[WHAT THIS TASK INVOLVES] The listing that follows must be given again in full and exactly.

[GIVEN MATERIAL]

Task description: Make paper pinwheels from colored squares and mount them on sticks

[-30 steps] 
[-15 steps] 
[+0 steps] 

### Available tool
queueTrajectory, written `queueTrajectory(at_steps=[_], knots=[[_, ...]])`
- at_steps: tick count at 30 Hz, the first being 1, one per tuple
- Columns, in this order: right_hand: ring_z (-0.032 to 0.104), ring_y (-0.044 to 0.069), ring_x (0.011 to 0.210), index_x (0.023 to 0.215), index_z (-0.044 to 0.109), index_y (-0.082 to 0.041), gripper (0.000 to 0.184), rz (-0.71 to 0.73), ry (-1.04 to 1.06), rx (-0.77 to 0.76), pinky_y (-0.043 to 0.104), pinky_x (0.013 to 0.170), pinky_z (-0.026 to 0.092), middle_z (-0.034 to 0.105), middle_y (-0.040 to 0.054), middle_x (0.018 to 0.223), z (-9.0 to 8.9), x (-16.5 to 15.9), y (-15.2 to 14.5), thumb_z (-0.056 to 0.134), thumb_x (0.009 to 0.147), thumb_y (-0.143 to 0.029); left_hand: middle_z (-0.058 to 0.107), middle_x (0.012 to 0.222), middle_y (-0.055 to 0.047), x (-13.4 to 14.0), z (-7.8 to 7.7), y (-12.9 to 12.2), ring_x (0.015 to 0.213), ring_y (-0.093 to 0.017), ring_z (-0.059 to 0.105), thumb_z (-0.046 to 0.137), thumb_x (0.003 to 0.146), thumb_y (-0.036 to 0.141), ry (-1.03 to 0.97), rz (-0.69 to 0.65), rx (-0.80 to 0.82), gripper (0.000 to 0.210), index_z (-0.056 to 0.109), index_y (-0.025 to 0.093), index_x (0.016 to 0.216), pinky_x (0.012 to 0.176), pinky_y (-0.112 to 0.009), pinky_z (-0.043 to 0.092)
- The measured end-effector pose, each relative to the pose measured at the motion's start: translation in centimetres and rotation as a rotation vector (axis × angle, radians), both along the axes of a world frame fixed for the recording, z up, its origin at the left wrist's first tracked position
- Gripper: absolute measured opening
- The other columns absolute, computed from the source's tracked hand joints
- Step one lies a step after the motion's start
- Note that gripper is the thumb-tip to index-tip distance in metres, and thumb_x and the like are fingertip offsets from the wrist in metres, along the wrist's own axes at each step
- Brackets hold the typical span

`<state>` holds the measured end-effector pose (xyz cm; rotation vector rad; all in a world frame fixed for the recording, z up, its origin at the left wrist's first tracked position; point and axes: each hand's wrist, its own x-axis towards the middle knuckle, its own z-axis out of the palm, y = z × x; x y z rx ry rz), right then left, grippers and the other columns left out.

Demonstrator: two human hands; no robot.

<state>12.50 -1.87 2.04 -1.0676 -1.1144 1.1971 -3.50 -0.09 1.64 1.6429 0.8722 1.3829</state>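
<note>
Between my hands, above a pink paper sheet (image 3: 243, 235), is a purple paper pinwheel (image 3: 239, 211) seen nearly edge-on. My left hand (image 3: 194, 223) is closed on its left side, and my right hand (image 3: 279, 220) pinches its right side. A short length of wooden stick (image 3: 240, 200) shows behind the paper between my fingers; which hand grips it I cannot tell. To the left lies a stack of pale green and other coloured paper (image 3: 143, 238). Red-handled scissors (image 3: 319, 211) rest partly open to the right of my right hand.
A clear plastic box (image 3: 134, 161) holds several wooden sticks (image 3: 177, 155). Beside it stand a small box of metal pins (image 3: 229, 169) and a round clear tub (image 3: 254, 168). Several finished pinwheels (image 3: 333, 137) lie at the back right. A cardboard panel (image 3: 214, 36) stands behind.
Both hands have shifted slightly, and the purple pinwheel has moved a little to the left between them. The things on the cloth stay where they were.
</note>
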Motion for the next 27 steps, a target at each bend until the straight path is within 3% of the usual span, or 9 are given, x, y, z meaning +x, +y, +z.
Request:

[SOLUTION FOR THIS EXERCISE]
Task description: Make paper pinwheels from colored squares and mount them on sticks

[-30 steps] 
[-15 steps] 
[+0 steps] 

### Available tool
queueTrajectory, written `queueTrajectory(at_steps=[_], knots=[[_, ...]])`
- at_steps: tick count at 30 Hz, the first being 1, one per tuple
- Columns, in this order: right_hand: ring_z (-0.032 to 0.104), ring_y (-0.044 to 0.069), ring_x (0.011 to 0.210), index_x (0.023 to 0.215), index_z (-0.044 to 0.109), index_y (-0.082 to 0.041), gripper (0.000 to 0.184), rz (-0.71 to 0.73), ry (-1.04 to 1.06), rx (-0.77 to 0.76), pinky_y (-0.043 to 0.104), pinky_x (0.013 to 0.170), pinky_z (-0.026 to 0.092), middle_z (-0.034 to 0.105), middle_y (-0.040 to 0.054), middle_x (0.018 to 0.223), z (-9.0 to 8.9), x (-16.5 to 15.9), y (-15.2 to 14.5), thumb_z (-0.056 to 0.134), thumb_x (0.009 to 0.147), thumb_y (-0.143 to 0.029); left_hand: middle_z (-0.058 to 0.107), middle_x (0.012 to 0.222), middle_y (-0.055 to 0.047), x (-13.4 to 14.0), z (-7.8 to 7.7), y (-12.9 to 12.2), ring_x (0.015 to 0.213), ring_y (-0.093 to 0.017), ring_z (-0.059 to 0.105), thumb_z (-0.046 to 0.137), thumb_x (0.003 to 0.146), thumb_y (-0.036 to 0.141), ry (-1.03 to 0.97), rz (-0.69 to 0.65), rx (-0.80 to 0.82), gripper (0.000 to 0.210), index_z (-0.056 to 0.109), index_y (-0.025 to 0.093), index_x (0.016 to 0.216), pinky_x (0.012 to 0.176), pinky_y (-0.112 to 0.009), pinky_z (-0.043 to 0.092)
- The measured end-effector pose, each relative to the pose measured at the motion's start: translation in centimetres and rotation as a rotation vector (axis × angle, radians), both along the axes of a world frame fixed for the recording, z up, its origin at the left wrist's first tracked position
- Gripper: absolute measured opening
- The other columns absolute, computed from the source's tracked hand joints
- Step one lies a step after the motion's start
- Note that gripper is the thumb-tip to index-tip distance in metres, and thumb_x and the like are fingertip offsets from the wrist in metres, along the wrist's own axes at each step
- Brackets hold the typical span

`<state>` holds the measured end-effector pose (xyz cm; rotation vector rad; all in a world frame fixed for the recording, z up, its origin at the left wrist's first tracked position; point and axes: each hand's wrist, its own x-axis towards the middle knuckle, its own z-axis out of the palm, y = z × x; x y z rx ry rz), right then left, grippers and the other columns left out.

Demonstrator: two human hands; no robot.

<state>12.50 -1.87 2.04 -1.0676 -1.1144 1.1971 -3.50 -0.09 1.64 1.6429 0.8722 1.3829</state>
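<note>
Between my hands, above a pink paper sheet (image 3: 243, 235), is a purple paper pinwheel (image 3: 239, 211) seen nearly edge-on. My left hand (image 3: 194, 223) is closed on its left side, and my right hand (image 3: 279, 220) pinches its right side. A short length of wooden stick (image 3: 240, 200) shows behind the paper between my fingers; which hand grips it I cannot tell. To the left lies a stack of pale green and other coloured paper (image 3: 143, 238). Red-handled scissors (image 3: 319, 211) rest partly open to the right of my right hand.
A clear plastic box (image 3: 134, 161) holds several wooden sticks (image 3: 177, 155). Beside it stand a small box of metal pins (image 3: 229, 169) and a round clear tub (image 3: 254, 168). Several finished pinwheels (image 3: 333, 137) lie at the back right. A cardboard panel (image 3: 214, 36) stands behind.
Both hands have shifted slightly, and the purple pinwheel has moved a little to the left between them. The things on the cloth stay where they were.
</note>
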Motion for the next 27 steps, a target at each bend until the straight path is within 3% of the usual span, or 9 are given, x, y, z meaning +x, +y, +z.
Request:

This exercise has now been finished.